→ How to complete this task: Go through the material line by line. Say how many lines contain the word "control", and give nothing more.

→ Records provided:
-- Opening Marker --

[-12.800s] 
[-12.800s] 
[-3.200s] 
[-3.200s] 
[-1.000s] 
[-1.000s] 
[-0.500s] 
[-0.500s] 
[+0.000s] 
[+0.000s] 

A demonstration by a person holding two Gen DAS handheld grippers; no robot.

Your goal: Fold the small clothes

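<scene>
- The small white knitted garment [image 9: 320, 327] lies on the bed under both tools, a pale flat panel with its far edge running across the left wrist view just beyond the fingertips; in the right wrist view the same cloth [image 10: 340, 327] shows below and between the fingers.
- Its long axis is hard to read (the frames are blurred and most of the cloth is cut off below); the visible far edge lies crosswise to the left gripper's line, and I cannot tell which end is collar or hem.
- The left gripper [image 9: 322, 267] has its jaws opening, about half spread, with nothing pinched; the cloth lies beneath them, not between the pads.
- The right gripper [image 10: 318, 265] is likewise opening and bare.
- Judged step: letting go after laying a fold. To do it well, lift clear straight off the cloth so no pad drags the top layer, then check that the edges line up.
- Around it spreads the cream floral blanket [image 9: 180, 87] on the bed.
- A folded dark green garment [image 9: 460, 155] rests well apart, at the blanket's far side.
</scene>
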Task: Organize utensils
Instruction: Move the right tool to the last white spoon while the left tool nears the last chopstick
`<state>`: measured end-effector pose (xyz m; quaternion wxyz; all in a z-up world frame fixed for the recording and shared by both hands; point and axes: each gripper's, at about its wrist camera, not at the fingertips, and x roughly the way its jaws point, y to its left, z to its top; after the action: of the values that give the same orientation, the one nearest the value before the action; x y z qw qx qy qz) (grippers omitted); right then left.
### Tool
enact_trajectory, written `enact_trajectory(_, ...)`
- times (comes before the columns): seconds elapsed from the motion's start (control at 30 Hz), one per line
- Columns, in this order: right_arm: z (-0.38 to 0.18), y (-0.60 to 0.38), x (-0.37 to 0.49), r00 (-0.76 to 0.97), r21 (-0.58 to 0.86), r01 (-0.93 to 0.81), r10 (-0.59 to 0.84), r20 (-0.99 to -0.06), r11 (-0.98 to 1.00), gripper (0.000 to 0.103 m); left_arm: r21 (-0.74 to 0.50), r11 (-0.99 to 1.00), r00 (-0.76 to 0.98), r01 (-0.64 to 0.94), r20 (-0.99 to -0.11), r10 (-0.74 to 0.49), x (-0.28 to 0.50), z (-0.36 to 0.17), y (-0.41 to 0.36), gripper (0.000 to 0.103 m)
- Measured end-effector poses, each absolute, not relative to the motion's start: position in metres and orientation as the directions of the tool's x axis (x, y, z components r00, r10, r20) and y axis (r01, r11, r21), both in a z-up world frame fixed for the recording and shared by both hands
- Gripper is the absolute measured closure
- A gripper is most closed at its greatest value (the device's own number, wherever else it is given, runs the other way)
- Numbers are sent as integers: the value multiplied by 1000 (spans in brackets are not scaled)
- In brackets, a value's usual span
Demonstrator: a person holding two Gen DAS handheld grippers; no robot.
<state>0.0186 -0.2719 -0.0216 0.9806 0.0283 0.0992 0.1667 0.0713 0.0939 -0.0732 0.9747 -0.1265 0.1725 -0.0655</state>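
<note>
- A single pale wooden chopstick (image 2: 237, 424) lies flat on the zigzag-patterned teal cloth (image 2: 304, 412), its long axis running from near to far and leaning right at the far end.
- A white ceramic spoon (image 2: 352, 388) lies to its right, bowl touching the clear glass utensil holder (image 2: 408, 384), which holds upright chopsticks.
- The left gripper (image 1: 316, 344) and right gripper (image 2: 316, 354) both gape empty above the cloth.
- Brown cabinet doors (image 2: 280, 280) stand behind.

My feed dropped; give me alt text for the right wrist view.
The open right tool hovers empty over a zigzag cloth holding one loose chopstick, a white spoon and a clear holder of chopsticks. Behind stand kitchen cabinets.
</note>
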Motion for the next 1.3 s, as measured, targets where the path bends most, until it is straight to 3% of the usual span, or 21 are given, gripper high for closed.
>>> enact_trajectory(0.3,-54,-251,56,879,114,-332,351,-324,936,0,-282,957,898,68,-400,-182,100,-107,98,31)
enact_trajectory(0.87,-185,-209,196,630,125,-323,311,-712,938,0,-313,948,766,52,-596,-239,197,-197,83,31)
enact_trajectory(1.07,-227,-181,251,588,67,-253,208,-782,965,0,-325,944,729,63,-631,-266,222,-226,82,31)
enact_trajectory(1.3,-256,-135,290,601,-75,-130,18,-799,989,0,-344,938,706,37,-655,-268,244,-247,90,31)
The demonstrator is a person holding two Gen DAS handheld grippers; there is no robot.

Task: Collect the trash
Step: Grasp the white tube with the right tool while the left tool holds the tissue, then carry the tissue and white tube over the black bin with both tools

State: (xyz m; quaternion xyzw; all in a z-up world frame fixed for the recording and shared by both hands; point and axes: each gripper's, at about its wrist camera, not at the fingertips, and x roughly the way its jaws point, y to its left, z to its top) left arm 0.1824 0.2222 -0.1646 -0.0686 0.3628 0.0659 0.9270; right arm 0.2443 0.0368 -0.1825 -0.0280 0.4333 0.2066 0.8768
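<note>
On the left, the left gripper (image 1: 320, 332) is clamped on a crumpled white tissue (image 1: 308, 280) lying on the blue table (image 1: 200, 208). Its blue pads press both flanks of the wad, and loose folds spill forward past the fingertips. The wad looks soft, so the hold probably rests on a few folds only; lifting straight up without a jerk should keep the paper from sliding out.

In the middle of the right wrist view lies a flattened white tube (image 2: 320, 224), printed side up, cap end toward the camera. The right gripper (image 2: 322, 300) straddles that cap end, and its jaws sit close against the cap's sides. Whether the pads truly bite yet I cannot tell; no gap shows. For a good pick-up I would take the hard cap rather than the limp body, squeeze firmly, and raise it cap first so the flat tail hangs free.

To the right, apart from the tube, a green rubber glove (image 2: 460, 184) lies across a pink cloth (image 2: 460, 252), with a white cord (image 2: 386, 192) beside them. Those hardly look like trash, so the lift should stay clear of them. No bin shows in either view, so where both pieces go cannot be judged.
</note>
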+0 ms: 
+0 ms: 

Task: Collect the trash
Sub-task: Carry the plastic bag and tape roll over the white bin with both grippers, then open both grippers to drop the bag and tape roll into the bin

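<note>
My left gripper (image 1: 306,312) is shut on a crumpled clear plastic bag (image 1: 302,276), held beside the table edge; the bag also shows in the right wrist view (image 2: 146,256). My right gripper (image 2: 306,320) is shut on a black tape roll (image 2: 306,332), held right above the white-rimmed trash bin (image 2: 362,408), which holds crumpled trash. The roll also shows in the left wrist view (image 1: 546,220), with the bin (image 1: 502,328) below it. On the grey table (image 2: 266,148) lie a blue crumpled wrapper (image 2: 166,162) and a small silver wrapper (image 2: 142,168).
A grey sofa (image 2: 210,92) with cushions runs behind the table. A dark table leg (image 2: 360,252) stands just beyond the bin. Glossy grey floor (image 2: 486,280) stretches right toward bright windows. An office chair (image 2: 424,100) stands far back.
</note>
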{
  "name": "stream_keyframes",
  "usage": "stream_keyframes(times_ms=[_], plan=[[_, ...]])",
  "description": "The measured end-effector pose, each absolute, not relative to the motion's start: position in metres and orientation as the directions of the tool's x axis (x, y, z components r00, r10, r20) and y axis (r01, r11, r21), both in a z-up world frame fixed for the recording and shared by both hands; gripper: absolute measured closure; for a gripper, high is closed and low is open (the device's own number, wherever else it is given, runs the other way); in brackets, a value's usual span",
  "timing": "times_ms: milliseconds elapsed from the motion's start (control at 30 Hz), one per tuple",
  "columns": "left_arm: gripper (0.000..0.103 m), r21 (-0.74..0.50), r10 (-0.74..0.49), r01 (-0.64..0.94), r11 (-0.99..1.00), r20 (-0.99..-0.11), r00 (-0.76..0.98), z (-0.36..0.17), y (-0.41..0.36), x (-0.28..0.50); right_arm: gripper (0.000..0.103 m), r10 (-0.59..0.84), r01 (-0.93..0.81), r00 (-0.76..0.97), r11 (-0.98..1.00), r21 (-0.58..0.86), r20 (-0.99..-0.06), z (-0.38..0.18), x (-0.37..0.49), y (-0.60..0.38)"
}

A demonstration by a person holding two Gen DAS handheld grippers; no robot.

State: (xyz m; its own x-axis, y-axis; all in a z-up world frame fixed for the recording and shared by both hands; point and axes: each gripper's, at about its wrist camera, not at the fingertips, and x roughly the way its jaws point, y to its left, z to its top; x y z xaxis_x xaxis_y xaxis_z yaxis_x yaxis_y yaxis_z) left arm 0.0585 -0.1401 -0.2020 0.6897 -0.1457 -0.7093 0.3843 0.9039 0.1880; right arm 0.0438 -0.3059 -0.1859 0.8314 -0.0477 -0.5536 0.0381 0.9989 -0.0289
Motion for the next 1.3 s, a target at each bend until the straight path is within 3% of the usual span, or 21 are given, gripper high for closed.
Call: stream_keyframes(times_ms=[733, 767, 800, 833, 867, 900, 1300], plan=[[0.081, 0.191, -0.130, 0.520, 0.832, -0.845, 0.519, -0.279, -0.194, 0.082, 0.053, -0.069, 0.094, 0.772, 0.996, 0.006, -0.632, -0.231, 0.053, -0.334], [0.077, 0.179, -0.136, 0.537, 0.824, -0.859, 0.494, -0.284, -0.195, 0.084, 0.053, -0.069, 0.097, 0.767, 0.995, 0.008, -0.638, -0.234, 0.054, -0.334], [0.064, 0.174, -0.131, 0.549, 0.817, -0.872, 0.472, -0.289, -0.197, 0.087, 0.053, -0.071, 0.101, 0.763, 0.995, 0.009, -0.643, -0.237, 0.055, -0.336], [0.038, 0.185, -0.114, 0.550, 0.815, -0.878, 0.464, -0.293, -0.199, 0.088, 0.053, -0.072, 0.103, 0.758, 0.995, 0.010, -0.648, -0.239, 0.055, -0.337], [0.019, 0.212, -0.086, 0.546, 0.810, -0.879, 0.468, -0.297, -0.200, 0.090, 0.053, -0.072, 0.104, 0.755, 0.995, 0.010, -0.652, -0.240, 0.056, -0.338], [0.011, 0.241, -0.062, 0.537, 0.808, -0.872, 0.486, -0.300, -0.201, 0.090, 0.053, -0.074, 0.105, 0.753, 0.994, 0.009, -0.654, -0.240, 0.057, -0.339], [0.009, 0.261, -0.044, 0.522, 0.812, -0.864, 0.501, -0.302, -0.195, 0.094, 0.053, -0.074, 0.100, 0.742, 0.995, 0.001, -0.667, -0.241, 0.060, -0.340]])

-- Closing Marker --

→ Task result: 2